▶ [Work task]: When writing out the listing below, reproduce every word exactly and skip the pictures.

▶ [Input data]:
»»

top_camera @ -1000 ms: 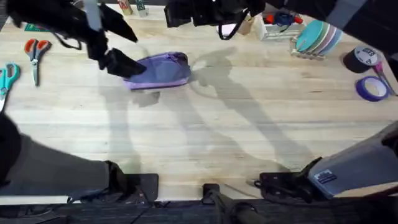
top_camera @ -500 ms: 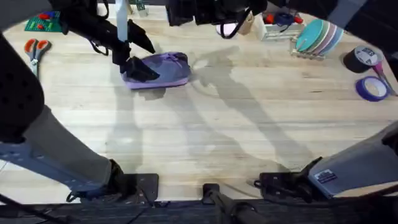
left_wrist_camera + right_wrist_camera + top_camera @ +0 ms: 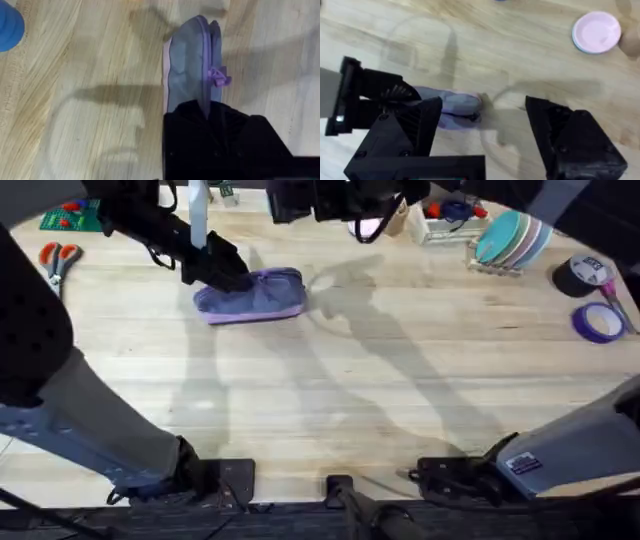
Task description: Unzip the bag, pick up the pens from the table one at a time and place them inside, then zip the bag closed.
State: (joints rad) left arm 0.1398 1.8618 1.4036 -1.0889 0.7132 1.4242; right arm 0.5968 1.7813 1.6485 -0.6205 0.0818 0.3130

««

▶ [Answer box]:
top_camera @ -1000 ms: 
top_camera @ -500 ms: 
left_wrist_camera + right_wrist_camera + top_camera @ +0 ms: 
Task description: Unzip the bag, pick up the pens from the table one at a time and place them inside, then zip the bag closed.
State: (joints rad) left arm 0.1398 1.8618 1.4036 -1.0889 0.7132 1.4242; right arm 0.5968 1.7813 1.6485 -0.6205 0.0818 0.3130

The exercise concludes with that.